An important caveat to NGS studies is that they are not agnostic; all approaches assume that variants must be filtered based on functional or population characteristics. This limits analysis only to variants with high a-priori likelihood of being functionally important, reducing the number investigated and the burden of multiple testing. Without filtering, all NGS studies would be woefully underpowered.

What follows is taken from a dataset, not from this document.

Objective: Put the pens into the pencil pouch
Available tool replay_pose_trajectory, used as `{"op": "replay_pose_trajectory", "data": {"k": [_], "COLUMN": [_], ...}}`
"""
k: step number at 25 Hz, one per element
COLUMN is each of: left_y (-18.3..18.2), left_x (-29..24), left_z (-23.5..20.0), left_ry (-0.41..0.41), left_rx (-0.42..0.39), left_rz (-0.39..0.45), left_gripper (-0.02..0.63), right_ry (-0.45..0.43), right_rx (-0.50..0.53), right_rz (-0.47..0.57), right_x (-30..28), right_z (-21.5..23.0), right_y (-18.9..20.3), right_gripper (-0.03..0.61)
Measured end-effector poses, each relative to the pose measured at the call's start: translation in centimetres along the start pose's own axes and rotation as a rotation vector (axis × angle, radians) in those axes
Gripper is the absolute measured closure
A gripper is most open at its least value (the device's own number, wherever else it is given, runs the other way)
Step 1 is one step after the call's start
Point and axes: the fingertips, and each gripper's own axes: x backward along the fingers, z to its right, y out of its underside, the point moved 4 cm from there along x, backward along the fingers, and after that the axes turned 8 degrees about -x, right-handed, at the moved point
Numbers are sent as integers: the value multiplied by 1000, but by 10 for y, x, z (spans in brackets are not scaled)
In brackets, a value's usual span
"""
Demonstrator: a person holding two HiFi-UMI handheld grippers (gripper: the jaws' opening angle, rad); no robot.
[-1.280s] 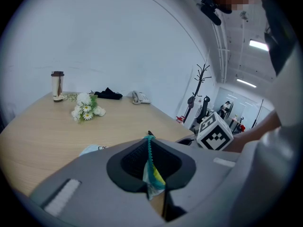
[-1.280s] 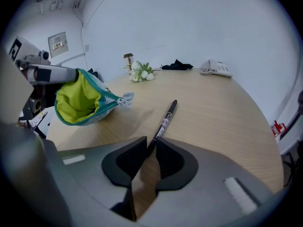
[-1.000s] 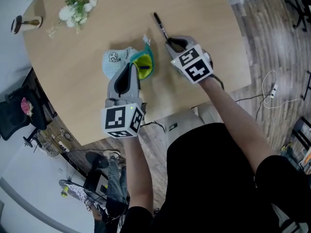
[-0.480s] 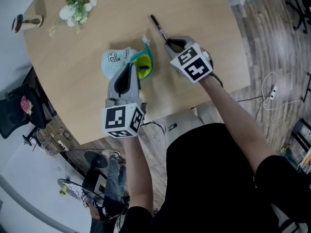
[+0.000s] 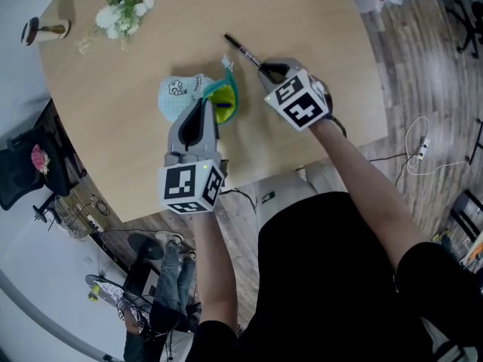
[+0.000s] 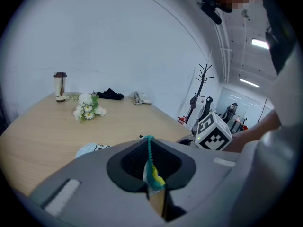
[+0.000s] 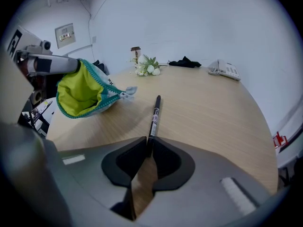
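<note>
Wood table, pen clamped, phone outside head view

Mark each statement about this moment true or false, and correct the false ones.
1. The right gripper is shut on a black pen. True.
2. The pen is already inside the pouch. False: it is wholly outside, sticking out of the right gripper to the pouch's right in the head view.
3. The left gripper is shut on the pouch's teal zipper edge. True.
4. The pouch is zipped closed. False: its mouth gapes open, showing a yellow-green lining.
5. The white flowers lie right beside the right gripper. False: they lie near the far left edge of the table, apart from both grippers.
</note>
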Motion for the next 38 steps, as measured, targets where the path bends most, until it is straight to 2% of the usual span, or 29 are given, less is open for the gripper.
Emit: {"op": "replay_pose_trajectory", "data": {"k": [16, 26, 38], "left_y": [-4, -13, -21], "left_x": [9, 13, 20], "left_z": [4, 9, 8], "left_ry": [-39, -53, -61], "left_rx": [-2, -7, -13], "left_rz": [6, 37, 69], "left_gripper": [598, 598, 598], "right_ry": [-11, -7, -59], "right_rx": [-24, -14, 11], "right_rz": [15, 68, 119], "right_x": [14, 60, 114], "right_z": [8, 12, -14], "right_y": [-5, -23, -35], "right_gripper": [534, 534, 534]}}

Filters include: minor AF; functional consequence (nonsynonymous, missense, nonsense, splice-site, frame-shift indel); and functional annotation, such as predicted importance for protein function (SIFT [
56], Polyphen-2 [
57]), conservation across species (GERP [
58], PhyloP [
58,
59], and SiPhy [
60]), or overall predicted importance abstracted from multiple sources (MutationTaster [
61], CADD [
62]). In some studies, further filtering restricts attention to genes or pathways previously implicated in disease.
Another important consideration is that not all familial disease aggregates are due to high-penetrance mutations. This is especially true for common diseases such as breast cancer, in which it is not unusual to observe familial clusters simply by chance. Additionally, nongenetic factors such as shared environment also contribute to familial risk, independent of genetics.